My brother replaces his blowen up Winchester model 100 in 308 with a Remington 760 (?) carbine in 308. Now that is a short package well thought out caliber package for cedar swamp hunting except like the auto loader brass goes where it wants if you don't make up some sort of catcher.

Still it is ideal, short and quick to the shoulder and good for ranges across soy bean fields or cranberry marshes.

I still like my model 7 in 7mm08 however.
My Remington 870 Slugger is very nice short quick to the shoulder and in 20ga light recoil. Today if I were going up to deer camp and planed on any cedar swamp hunting I would only change the scope from the dusk to dawn Bushnell to a Pentex light seeker.


 Al


----------



## justascout1

Steyr Scout rifle


----------



## Fishindude

If I'm just out for a romp in the woods, it's usually a Ruger 77, .22 rimfire that goes along with me.
Not much around here you can't kill with it out to about 75 yards.


----------



## GTX63

A utility gun to me is one I can throw in the truck or atv or pull from behind the shop door for predators. That can range from my 10/22s to a mini 14.
And all around hunt gun for me is an 870 with combo barrels, though I vary from a 270 to ARs to others.
I prefer a shorter gun I can get thru brush or swing in a hallway.
I occasionally have a Winchester Model 97 that I'll take out and long guns just seem a little too awkward for me.


----------



## GREENCOUNTYPETE

no doubt the 760 carbine was an excellent package , that is one you never see on the used rack.

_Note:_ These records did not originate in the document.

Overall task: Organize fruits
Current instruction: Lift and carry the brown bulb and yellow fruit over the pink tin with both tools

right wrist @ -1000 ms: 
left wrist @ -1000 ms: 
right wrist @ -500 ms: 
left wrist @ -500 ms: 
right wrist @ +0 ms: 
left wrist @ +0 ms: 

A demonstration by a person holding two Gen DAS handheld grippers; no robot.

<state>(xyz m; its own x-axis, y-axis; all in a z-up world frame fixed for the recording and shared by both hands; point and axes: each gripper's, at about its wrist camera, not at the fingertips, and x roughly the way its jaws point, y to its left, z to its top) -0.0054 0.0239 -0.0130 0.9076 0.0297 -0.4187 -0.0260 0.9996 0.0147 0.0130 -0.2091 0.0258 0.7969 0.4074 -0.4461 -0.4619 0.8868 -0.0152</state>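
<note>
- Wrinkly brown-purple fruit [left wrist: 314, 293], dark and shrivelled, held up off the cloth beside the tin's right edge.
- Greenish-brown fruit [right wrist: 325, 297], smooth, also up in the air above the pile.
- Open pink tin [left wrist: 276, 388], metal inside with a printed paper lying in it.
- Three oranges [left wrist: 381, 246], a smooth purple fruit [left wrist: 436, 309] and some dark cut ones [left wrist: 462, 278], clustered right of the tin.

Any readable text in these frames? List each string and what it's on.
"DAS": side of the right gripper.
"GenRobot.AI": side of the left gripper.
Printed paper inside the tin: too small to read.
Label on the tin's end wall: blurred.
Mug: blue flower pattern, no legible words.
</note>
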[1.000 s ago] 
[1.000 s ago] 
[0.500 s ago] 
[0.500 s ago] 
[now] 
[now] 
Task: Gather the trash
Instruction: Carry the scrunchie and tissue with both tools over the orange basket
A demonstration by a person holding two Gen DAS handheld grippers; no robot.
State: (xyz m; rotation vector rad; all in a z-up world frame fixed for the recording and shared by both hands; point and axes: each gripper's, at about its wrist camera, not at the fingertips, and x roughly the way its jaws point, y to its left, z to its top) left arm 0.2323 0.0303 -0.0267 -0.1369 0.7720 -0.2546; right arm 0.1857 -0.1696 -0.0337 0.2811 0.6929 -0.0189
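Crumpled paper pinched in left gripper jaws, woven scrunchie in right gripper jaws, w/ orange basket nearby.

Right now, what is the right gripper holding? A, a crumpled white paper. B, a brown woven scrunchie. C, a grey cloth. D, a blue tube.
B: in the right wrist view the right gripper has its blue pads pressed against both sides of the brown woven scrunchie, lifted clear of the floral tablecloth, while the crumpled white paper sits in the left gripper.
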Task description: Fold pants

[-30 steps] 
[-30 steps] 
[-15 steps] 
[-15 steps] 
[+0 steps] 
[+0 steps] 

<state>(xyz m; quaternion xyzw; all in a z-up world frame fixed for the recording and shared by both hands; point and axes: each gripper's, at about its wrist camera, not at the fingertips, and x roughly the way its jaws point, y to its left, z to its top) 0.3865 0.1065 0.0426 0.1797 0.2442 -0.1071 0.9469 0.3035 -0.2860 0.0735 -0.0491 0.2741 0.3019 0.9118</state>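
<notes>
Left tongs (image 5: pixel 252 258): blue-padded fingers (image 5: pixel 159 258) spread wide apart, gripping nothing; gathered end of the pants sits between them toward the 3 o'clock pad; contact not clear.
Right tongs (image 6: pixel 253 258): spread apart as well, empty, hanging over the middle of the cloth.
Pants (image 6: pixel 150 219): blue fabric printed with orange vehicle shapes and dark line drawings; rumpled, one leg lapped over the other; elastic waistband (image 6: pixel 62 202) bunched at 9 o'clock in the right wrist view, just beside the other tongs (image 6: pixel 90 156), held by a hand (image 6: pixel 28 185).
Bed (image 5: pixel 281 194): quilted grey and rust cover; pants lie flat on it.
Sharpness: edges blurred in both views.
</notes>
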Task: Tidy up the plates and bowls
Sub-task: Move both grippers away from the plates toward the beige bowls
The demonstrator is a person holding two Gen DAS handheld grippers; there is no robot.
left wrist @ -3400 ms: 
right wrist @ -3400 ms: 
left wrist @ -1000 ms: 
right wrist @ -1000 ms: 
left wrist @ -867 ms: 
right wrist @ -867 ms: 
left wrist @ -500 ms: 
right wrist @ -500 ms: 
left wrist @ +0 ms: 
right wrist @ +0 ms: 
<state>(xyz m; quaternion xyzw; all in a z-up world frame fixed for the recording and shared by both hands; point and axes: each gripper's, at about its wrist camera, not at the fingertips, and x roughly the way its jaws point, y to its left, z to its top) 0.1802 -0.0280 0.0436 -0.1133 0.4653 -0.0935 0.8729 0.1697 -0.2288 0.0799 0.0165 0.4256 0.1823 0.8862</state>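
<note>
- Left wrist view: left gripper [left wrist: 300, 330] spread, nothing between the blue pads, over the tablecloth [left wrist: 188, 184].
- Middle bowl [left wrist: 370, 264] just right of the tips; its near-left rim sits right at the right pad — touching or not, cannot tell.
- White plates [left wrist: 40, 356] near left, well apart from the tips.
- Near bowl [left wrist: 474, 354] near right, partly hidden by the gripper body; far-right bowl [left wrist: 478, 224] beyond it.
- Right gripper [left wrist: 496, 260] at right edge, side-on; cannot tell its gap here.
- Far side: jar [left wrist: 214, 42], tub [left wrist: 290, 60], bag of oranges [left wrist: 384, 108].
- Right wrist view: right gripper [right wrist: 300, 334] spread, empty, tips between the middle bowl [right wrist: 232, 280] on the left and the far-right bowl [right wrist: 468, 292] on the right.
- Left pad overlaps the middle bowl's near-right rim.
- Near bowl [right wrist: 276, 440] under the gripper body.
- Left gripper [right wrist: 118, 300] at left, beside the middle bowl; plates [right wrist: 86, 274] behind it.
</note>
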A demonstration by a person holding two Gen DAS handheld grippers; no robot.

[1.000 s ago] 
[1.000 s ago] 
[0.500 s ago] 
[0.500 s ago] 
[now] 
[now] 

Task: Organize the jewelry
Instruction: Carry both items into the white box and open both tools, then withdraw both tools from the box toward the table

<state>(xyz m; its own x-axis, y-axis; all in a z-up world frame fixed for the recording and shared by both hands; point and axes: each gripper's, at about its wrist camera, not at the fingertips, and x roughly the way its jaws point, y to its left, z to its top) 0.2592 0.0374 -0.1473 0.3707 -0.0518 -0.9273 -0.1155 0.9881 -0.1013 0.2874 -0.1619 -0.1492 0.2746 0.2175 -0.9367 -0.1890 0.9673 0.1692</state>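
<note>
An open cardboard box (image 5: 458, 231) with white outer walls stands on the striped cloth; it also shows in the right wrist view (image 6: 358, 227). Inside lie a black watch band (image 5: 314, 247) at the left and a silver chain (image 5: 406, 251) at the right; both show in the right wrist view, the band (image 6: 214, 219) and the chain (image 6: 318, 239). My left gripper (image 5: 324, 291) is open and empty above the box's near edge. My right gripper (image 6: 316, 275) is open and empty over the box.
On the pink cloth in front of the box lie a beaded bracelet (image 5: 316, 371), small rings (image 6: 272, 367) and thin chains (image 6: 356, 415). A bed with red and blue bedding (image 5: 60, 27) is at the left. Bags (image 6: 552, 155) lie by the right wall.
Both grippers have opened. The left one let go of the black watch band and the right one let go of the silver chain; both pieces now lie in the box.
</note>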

I have the 742 the semi auto in 30-06 however with the 22 inch barrel purchased it when I was 14 Remington got the handling of that rifle very right , the magazine is so-so and the internals of the semi autos unfortunately eat themselves in the 30-06 which is what they made the most of. the 308 and carbine length 18 inch barrel is another one you hardly ever find on the used rack.I took my buck with it this year , I wish I had the 18 but I manage with the 22 inch barrel still a quick to shoulder gun , I run a 2-7x32 Vortex scope. a compromise on length but one of my go to hunting guns now.
I downloaded 30-06 to 308 velocities and think I have found the solution to the 30-06 eating the receiver with the bolt lugs. it is a fast shooter now with less recoil also the 165 gr bullet is still doing it's job putting down deer. with my reloads the brass is about 5 feet in-front of my right toe , it used to be about 15-20 feet away.
I can live with a few pieces of lost brass when hunting , but I dislike loosing it at the range.

a truly ideal gun would be 
sub 40 inches 
sub 8 pounds loaded
308 win
semi auto
magazine size of 5 option for more
with great handling controls and trigger 
if it could also come at a price of 500 out the door before optics it should be a seller.


----------



## GREENCOUNTYPETE

the mini 14 is certainly a very utilitarian rifle , until you get to deer or greater size game , then the mini 30 takes the lead
but if deer season is closed the 223 is a very utilitarian round.


----------



## GREENCOUNTYPETE

justascout1 said:


> Steyr Scout rifle


yes , cooper was definitely on to something with that.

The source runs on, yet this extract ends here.